Au cœur du Causse Méjean, de jeunes éleveurs se sont lancé le pari de proposer des visites de leur ferme, en partenariat avec La Ferme Caussenarde d’Autrefois et les équipes du Fédou. C’est ainsi qu’est née l’association ‘’Des Brebis et des Hommes".

Les points forts des Brebis et des Hommes :

Un accueil chaleureux

Des brebis au top !

Une pause gastronomique

Un lieu préservé

La nature environnante sublime !

Arrivés à Hyelzas, on remonte le temps ...

En ce milieu d’après-midi du mois de juin, nous allons à la rencontre d’Anaïs qui s’occupe d’accompagner les groupes à la découverte de l’univers de l’agriculture caussenarde avec l’élevage des brebis, la gestion d’une exploitation mais aussi la fabrication et la vente de produits laitiers, et notamment le fromage.
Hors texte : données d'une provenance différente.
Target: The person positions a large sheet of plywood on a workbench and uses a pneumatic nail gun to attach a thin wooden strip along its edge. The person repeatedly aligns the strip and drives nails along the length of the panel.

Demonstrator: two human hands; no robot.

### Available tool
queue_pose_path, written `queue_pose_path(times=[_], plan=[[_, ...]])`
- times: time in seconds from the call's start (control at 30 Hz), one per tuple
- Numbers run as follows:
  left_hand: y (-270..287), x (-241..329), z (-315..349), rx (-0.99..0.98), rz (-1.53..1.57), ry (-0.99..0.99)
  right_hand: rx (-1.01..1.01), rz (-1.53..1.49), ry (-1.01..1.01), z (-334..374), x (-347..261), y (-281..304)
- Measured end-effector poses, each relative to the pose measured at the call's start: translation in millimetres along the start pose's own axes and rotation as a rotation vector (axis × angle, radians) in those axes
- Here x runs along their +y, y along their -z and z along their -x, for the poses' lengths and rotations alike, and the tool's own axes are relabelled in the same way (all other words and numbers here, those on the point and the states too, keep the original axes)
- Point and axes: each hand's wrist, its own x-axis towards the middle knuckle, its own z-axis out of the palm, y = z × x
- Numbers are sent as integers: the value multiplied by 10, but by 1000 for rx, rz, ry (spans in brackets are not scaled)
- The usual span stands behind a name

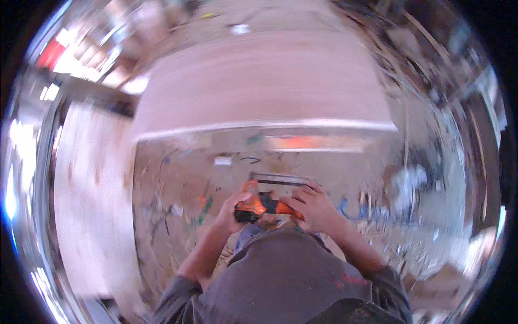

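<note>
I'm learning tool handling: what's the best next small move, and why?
Probably steady the orange-and-black tool before moving it: the left hand holds one end, the right hand is at the other, and blur hides that hand's exact grip.

Pale pink flat panel (264, 81): bars the way ahead.
Long pale wooden board (94, 200): bars the left.
Right hand (315, 208): free rightward above littered brown floor (372, 164).
</note>
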Motion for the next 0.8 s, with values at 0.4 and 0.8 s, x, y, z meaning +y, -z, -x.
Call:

Nous débutons notre activité par une visite ludique en autonomie de la Ferme Caussenarde d’Autrefois, qui nous fait replonger à l’époque où la mécanisation des machines n’était pas encore d’actualité et le travail manuel était à l’honneur. La découverte de cet ancien mode de vie au cœur d’une ferme caussenarde préservée nous permet d’apprécier l’évolution du monde rural. En effet, où mieux que dans cette maison à l’architecture, au mobilier et au matériel tout droit sortie des siècle passés, peut-on saisir les bouleversements qu’on subit les communautés rurales au siècle dernier.

Tester ses connaissances avec Anais

La visite se poursuit à l’exploitation actuelle d’ovins, à quelques pas de la Ferme Caussenarde d’Autrefois, où nous retrouvons Anaïs près une table joliment ornée. Un jus de fruit bio nous est offert avec l’introduction du quizz auquel nous allons jouer pour tester nos connaissances du domaine agricole, de la terre à l’animal, en passant par la culture céréalière. Ce quizz permet de mettre en éveil tous nos sens grâce à des jeux de toucher, de ressenti, d’odeur et d’écoute. C’est ainsi que nous avons du mal à reconnaitre et différencier certaines céréales que nous consommons pourtant régulièrement, telles l’orge, l’avoine ou encore le blé.

Des brebis et des hommes ...

A la fin du quizz, Anaïs nous emmène au cœur de la stabulation où les brebis vaquent à leurs occupations au moment où la traite ne va pas tarder à arriver. Le reste du temps, le troupeau vit en extérieur et profite des immenses étendues du Méjean. Nous découvrons le mode de vie des ces animaux grégaires, et leur attrait pour l’agriculture ; leur viande, leur lait et même leur laine. Nous avons même la chance d’être autorisés à pénétrer dans leur parc pour les caresser et les observer de plus près. Nous avons poursuivi la visite par la découverte de la salle de traite avec beaucoup d’informations sur la production de lait, de fromage et autres produits laitiers.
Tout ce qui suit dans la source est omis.